Lee Child - NEVER GO BACK


My rating:  *****

NEVER GO BACK (Pub. 2013) is Lee Child's 18th Reacher thriller and a 5-star read for me. Lee is by far my favorite author, so I ran to B&N and bought the book on its release date.  I have to admit the first fifty pages seemed a little off of Lee's usual stripped down, get-to-the-point approach.  The story starts sideways, in a 'telling' way, rather than truly in the heart of the moment as Lee's other books do. It's the only weak spot for me, but it certainly doesn't ruin the story by any means.  Just made me go, "Hmmmmm." I kept turning the pages because I can count on the author to deliver a good tale, and Reacher never disappoints.

The story opens with Reacher being dropped off at a flea-bag motel, after having been told that he's being forced back into the Army (but we haven't 'heard' that part yet). He's facing serious charges from a sixteen-year-old incident.  The Army man also informs Reacher he's got a 14-yr-old illegitimate daughter with a woman he doesn't remember.  Then we learn the woman he's travelled all the way to Virginia to meet, his phone-interest from three stories back, has been thrown in jail for treason and taking a huge bribe.  Which Reacher is largely sure Susan Turner didn't really take.  The rest of the story is about Reacher and Turner working to unwind the charges being brought against them.

What I liked best about this story is seeing Reacher's reaction to the news that he might be a father.  The way he interacts with the girl, and the way he's thinking about her by the end of the story.  It was interesting to see another side of Reacher, opposite the feral-ness he brings to the table in each story.  I also enjoyed the way the author plays out this phone-interest-relationship with Turner, the ebb and flow of Reacher and Turner's budding relationship and the way they leave things off at the end.  Classic Reacher romance, with a twist.

Lee Child has a real knack for coming up with interesting and unexpected story ideas--what Lee calls "the Thing"--that underlies the story's happenings, the end-game question that keeps me turning the pages.  He's also great at popping smaller questions along the way, giving us the answers like intravenous feedings that keep those pages turning.

I'm also a writer, and Lee is my top Dog, so I took the time to analyze all of the openings in the Reacher series, hoping to learn some of his secrets. What I found instead is that Lee is not predictable in his openings, he really mixes them up, as far as the 'writers rules' go.  One excellent bit of writing advice Lee's given the masses is to plug a story question in as early as possible, on the first page, and preferably in the first paragraph. 

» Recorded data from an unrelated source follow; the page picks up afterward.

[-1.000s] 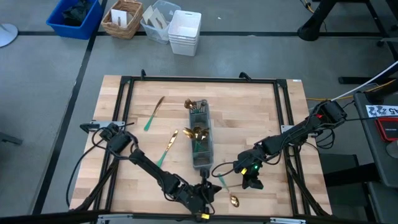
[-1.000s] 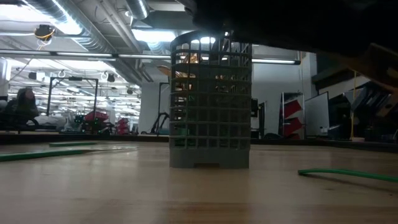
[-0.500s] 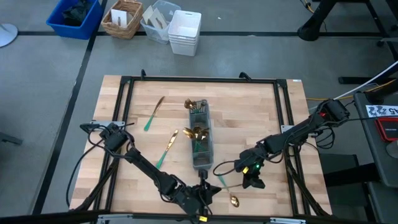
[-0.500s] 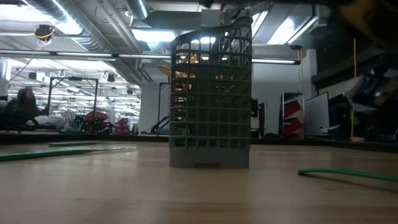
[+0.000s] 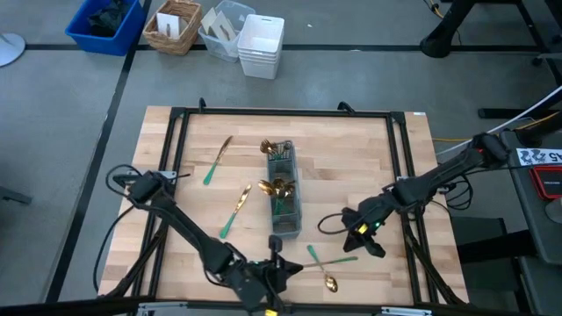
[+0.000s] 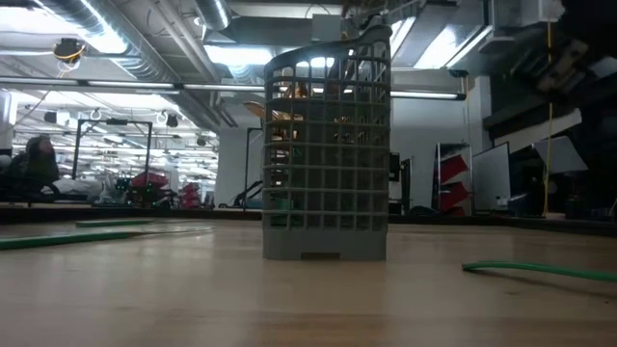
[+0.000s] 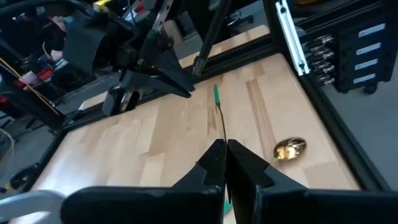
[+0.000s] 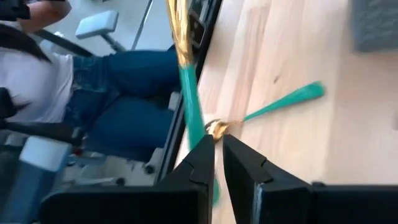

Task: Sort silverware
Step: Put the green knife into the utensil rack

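Silverware: spoon (image 5: 320, 269) flat near table's (image 5: 369, 158) front edge, handle toward caddy (image 5: 284, 200). Fork (image 8: 186, 74) clamped in right gripper (image 5: 359, 231), gold head outward. Left gripper (image 5: 277, 266) closed, empty.

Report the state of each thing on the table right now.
Caddy: upright, silverware inside.
Knife: flat, left of caddy.
Second loose piece: flat, beside caddy.
Spoon: flat, near front edge.
Right gripper: shut on green-handled piece.
Left gripper: shut, empty.
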Tool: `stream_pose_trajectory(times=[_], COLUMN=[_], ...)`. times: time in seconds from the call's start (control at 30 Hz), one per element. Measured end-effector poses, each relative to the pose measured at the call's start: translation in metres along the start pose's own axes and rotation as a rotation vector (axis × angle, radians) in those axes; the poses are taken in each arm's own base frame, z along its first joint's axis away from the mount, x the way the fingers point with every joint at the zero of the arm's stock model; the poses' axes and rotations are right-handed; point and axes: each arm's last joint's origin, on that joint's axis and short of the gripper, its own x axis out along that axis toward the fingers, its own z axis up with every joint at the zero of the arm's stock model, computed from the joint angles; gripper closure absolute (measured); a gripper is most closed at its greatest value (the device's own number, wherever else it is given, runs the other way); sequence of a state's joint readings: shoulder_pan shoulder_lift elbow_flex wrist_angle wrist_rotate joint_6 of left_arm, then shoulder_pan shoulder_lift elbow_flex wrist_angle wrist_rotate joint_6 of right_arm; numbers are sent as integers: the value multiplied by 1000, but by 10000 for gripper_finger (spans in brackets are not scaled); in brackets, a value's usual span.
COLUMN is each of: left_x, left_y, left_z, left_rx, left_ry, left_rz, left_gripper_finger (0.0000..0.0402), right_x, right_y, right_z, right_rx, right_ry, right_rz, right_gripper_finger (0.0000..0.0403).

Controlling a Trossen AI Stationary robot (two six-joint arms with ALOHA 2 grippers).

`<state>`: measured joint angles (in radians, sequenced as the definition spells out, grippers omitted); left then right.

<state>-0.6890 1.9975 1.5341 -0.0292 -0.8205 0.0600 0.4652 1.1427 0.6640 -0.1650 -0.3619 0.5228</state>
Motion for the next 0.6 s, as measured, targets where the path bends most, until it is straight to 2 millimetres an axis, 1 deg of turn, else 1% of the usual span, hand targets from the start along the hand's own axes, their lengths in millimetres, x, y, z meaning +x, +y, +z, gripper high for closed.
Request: stream_pose_trajectory(times=[0.1,0.3,0.47,0.6], left_x=[-20,-62,-96,-122], left_y=[13,44,75,103], left_z=[12,33,45,49], left_rx=[11,-24,-61,-81], left_ry=[7,18,23,40], left_rz=[-4,-10,-7,9], left_gripper_finger=[402,401,401,401], right_x=[-13,-34,-43,-45], right_y=[4,10,11,9], right_z=[0,-2,-3,-5], right_rx=[-38,-97,-142,-177], right_ry=[-42,-115,-153,-143], right_rz=[-31,-79,-123,-180], right_gripper_finger=[365,365,365,365])
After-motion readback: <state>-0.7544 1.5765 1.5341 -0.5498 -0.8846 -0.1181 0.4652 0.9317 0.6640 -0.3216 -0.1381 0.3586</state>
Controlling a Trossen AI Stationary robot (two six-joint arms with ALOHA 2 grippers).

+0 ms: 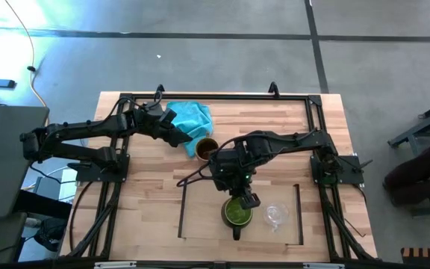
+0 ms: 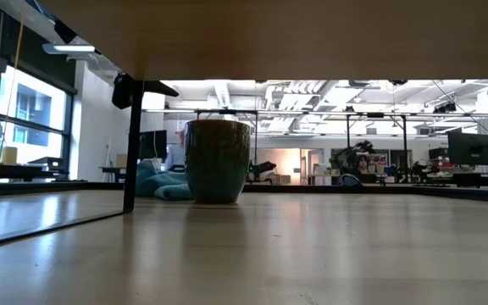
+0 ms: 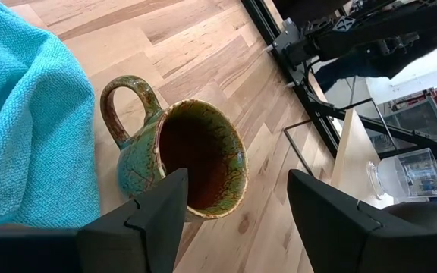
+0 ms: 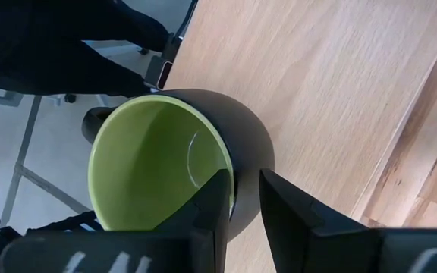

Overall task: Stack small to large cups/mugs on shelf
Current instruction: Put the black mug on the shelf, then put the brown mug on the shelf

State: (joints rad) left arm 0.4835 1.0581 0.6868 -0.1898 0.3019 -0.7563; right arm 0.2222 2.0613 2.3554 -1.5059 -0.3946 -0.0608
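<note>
We take the shelf as our landmark: a pale board with thin dark rails on its two short sides, lying at the near edge of the table. On it stands the green mug, upright with its mouth up, about at the middle of the board. Its handle points to the near table edge. Just beside it, toward the right rail, stands the small clear glass cup, also upright; we cannot tell if the two touch.

The right gripper is over the green mug, on the side away from the handle. In the right wrist view its two fingers pinch the mug's wall at the rim, one inside and one outside, so it grips the green mug.

The brown mug stands off the shelf, beyond its far side, touching the turquoise cloth. It is upright, and its handle points toward the cloth. The left gripper hangs over this mug with its jaws wide apart; one finger is over the mouth and the other outside, holding nothing.

The shelf has free surface toward its left rail. We can read no writing or label on any thing.
</note>
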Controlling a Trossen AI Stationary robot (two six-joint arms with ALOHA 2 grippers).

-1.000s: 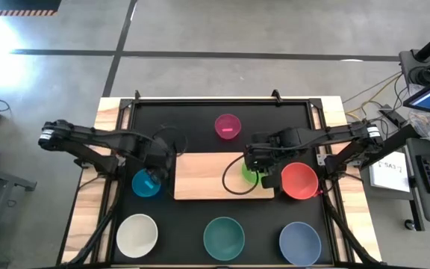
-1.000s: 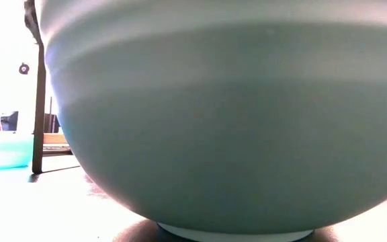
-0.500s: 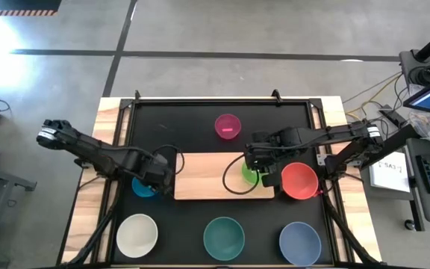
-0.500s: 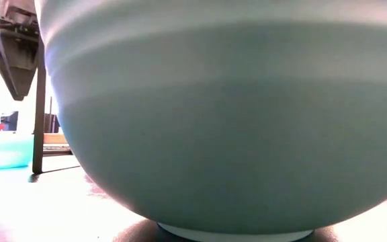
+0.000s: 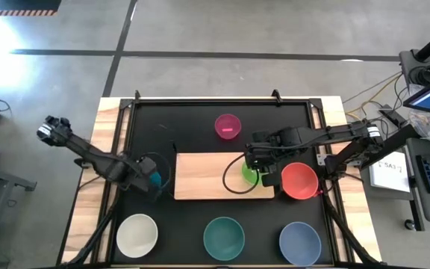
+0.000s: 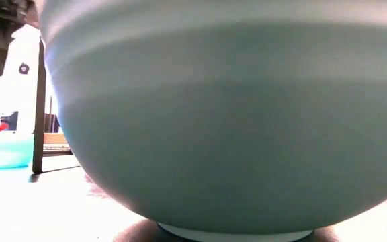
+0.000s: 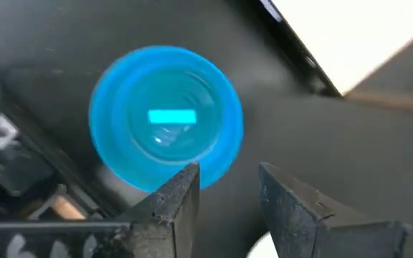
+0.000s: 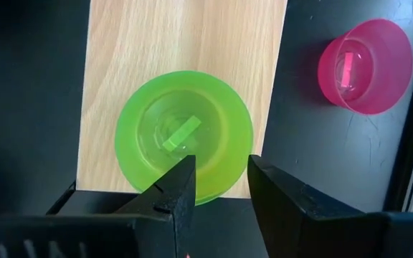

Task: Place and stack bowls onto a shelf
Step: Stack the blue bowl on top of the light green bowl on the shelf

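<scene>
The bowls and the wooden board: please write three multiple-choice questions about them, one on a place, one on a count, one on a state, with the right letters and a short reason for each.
1. Where is the green bowl?
A. on the right end of the wooden board
B. beside the white bowl
C. inside the red bowl

2. How many bowls stand in the front row of the table, nearest the low camera?
A. one
B. three
C. five

3. How is the left gripper over the blue bowl?
A. shut on the rim
B. open, holding nothing
C. carrying a pink bowl

Answers:
1 A, the high view shows it on the board's right end, under the right gripper.
2 B, white, the teal bowl and the grey-blue bowl.
3 B, the left wrist view shows bare table between the fingers.
</scene>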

But Lee broke his own unwritten rule in NEVER GO BACK.  We don't get much of a story question in the first chapter, unless you count the fight scene question of, "Why are these guys trying to run Reacher out of town?"...but again, that all comes at us sort of sideways, and it threw me off. 

By the time I got to the end of the book, I realized Lee is just up to his tricks again--never repeating himself, doing something different, breaking 'the rules' *again*, probably doing so while wearing a smug smile behind his coffee cup.  Keep 'em coming buddy, and I'll keep buying and learning and enjoying.